Ah, so _there_ you are, P3 (been wondering when you'd show).



> and if he can't get it up right away I wouldn't want him anyway.


In my case, that might produce a bit of conflict with the 'being superficial enough to say all women [my] age are fat' part.



> i'm just sayin'.


What?



> oh. and if you want a hot 23 year old I suggest you better be damn good looking yourself.


Seen my picture? (It's not the treeman anymore.) (Oh, and if you happen to _know_ a hot 23 year old.......well.......nevermind.)



> the only thing that attracted me to this guy was good conversation and smarts, by the way. He was good looking in the sense that he took care of himself.


But you still couldn't tell how old he was by his appearance? (I take care of _my_self, afterall.)

Look, maybe I got off on a bit of a rant.

What _really_ p*sses me off is not so much the girth of women in my age bracket as it is the rotten timing of my birth.

As I said, when I was in _my_ twenties, women my age just wanted old men who could take care of them.

Now if you do the math, you'll realize I'm talking about the 1980's (the most _f*cked_ up time in 20th century America).

Social Darwinism _ruled_, and effected every important life decision that every individual made, including who they _married_.

A man was worth only as much as he earned.

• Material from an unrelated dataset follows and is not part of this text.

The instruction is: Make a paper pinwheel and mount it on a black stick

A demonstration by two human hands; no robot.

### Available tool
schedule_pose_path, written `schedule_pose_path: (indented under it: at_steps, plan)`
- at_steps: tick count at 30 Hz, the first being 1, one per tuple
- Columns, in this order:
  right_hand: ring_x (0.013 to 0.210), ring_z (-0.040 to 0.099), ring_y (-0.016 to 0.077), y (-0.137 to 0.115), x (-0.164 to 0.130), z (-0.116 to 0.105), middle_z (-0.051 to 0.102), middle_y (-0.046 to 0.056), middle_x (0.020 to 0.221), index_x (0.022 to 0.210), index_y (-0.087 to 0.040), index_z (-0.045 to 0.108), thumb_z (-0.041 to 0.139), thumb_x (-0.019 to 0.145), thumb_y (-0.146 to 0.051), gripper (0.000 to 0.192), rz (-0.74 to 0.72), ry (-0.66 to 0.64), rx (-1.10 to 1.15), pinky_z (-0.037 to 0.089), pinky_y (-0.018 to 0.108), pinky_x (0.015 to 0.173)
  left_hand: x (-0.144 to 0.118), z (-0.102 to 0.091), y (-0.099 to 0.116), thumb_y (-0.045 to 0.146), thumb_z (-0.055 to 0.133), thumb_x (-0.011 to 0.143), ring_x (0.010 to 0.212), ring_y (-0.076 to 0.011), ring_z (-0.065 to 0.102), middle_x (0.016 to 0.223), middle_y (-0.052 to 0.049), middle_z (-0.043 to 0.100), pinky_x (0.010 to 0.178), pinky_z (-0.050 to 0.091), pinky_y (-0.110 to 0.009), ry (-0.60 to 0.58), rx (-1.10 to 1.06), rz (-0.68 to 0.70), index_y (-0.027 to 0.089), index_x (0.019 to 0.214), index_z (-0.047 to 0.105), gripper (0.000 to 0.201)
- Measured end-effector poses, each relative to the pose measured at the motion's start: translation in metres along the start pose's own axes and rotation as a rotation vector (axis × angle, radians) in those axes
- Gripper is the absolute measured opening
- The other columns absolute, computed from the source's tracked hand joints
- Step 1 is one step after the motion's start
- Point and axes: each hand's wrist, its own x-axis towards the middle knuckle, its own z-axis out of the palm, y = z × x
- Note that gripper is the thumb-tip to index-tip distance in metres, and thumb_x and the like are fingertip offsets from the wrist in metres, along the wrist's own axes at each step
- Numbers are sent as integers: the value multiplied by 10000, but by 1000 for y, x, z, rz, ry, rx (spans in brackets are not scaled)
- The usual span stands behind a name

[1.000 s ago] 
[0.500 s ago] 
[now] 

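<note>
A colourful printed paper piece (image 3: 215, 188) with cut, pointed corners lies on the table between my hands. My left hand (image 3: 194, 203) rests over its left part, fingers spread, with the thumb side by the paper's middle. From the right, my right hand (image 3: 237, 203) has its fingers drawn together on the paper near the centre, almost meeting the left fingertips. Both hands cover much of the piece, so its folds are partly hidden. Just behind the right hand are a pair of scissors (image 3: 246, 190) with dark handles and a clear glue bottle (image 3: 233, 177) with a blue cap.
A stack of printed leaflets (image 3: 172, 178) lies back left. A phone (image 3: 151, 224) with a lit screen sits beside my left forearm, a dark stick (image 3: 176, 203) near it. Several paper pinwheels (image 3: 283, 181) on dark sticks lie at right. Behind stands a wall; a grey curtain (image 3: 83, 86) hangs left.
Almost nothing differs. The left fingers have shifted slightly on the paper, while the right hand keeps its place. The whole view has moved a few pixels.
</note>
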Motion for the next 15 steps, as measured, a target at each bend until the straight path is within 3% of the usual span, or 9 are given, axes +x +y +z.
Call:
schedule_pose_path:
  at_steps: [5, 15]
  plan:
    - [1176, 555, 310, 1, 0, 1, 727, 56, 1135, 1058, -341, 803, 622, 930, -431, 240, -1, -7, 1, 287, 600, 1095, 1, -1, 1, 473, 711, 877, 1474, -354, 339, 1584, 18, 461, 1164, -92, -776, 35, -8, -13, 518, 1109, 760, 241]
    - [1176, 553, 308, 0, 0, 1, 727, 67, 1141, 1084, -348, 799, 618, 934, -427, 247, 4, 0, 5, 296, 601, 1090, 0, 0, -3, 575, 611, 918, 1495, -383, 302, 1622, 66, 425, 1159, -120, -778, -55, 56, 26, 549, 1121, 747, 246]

And if a woman had to choose between an average guy her age (such as I was), and a much older guy who was loaded, it went without saying that she went for the _latter_.

So I hit middle age, and suddenly I find myself living in an era when that makes me revolting, everyone seems to think that if you're in your forties, you may as well be in your _eightees_ for what it's worth (I guess they forgot to tell Johnny Depp that), and female teachers are sleeping with their _grade school pupils_.

I said things hurtful to _you_? Well you started out by saying so many things _I_ found hurtful that I simply couldn't stay out of this thread.

You weren't thinking either.

So consider us even.

e


----------



## Guest (May 27, 2005)

person3 said:


> i'm going to find a guy with incredibly hot brains someday.


I always asked a guy what his SAT/ GRE scores were... seriously! lol!


----------



## person3 (Aug 10, 2004)

Homeskooled- congrats on the commercial...

enigma...how on god's green earth did I hurt you first? the only thing I hold against older men in general is that it does not usually make for a good relationship. but i asked this time becuase the guy seemed all around pretty damn cool. oh well...he didn't call anyway.


----------



## person3 (Aug 10, 2004)

btw, why so mad at the reversal of roles of older males? do you want a relationship with a younger woman THAT badly, that it makes you mad that it's less acceptable? Usually those relationships are unequal and awkward, unless it's someone who is really really into you; then it might not be so much an issue.


----------



## enigma (Feb 18, 2005)

person3 said:


> enigma...how on god's green earth did I hurt you first?


I took extreme exception to how you thought this guy perfect in every way, only to become physically ill upon learning that he was a mere four years my junior.



person3 said:


> btw, why so mad at the reversal of roles of older males? do you want a relationship with a younger woman THAT badly, that it makes you mad that it's less acceptable? Usually those relationships are unequal and awkward, unless it's someone who is really really into you; then it might not be so much an issue.


Personally I'm not that concerned about the genders of those involved in such relationships (I mean, Demi Moore and Ashton Kutcher?, _fine_, got no problem with that).

I guess I'm more concerned about anything that might further limit the field for me, because my prospects are already limited enough as it is.

I would consider an older woman if she was holding up at least as well as me.

I'll conceed that what I stated about older women was a bit stereotyped, afterall.

But only a _bit_.

Because most women I see over forty (not all, but most), just don't do anything for me.

Now when I think about relationships with younger women, I'm generally thinking in terms of women in their thirties (_they_ still catch my eye).

So don't get me wrong, I'm no 'cradle robber'. (Thirty is just as young as I would ever really consider going.)

But still, what you said really stung anyway.

Because it was just such a biased sounding remark.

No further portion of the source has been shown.